By the time children reach middle school or high school, mental illnesses may emerge, and schools need to be informed about those, as well.
"I can think of, as a principal, parents coming in to say their child had been diagnosed as bipolar so they were on specific medication," Kinney says.
Similarly, she says she once had a child who was diabetic, and she knew certain behaviors indicated that he needed to check his blood sugar.
Academics: Tell your preschool about any developmental challenges or delays your child may have. If she is receiving services such as speech therapy, occupational therapy or physical therapy, her teachers should be aware of that.
By the time your child is in primary school, most services will be provided by the district, so the school will be participating on some level. If your child goes to a new school, or if she is getting those services privately, tell the teacher. Even better, bring the paperwork with you.
The same applies if your child was getting special classroom assistance or was placed in a special learning environment or behavioral program in a previous school.
"We've had parents move in and they don't give us that information and then suddenly you're having behavioral issues with that kid," Chester says. "Our job isn't to judge; our job is to help kids open up to a world of just fascinating learning and help them be as successful as they can in that."

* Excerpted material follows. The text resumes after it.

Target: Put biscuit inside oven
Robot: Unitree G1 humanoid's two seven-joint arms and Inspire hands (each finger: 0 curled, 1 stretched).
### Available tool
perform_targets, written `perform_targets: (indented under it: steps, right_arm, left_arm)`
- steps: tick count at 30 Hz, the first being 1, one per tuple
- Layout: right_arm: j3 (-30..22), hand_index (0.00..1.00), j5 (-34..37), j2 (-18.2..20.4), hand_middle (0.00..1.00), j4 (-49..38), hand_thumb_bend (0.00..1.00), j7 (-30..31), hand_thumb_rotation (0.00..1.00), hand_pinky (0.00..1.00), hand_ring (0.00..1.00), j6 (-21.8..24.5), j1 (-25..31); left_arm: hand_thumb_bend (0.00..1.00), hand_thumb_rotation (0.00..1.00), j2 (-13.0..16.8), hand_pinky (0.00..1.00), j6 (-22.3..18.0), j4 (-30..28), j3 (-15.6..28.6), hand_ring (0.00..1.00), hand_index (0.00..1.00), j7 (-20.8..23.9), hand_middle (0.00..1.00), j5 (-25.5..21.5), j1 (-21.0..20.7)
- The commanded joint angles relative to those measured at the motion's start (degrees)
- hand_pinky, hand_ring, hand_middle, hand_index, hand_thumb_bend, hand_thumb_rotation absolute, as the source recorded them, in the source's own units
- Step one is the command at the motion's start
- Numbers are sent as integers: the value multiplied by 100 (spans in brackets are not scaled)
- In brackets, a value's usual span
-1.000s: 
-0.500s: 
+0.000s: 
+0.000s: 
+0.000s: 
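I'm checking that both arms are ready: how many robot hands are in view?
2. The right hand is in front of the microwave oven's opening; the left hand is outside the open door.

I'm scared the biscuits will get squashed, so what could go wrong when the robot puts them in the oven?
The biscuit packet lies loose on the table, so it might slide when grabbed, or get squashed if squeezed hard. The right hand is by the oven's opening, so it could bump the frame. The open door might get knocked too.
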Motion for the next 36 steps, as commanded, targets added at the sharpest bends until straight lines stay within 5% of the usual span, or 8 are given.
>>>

Students may have been mainstreamed by high school, but teachers still want to know about social and emotional conditions such as Asperger's syndrome or any autism.
"It's going to impact how that student interacts with other students," Kinney says.
Disclosing academic challenges your child may have is particularly important in early primary school when the stakes are quite high.
"We know if kids aren't reading fluently and comprehending by the time they get to third grade, they will struggle forever," Chester tells ParentDish. "You work on putting interventions from an academic standpoint in as early as possible."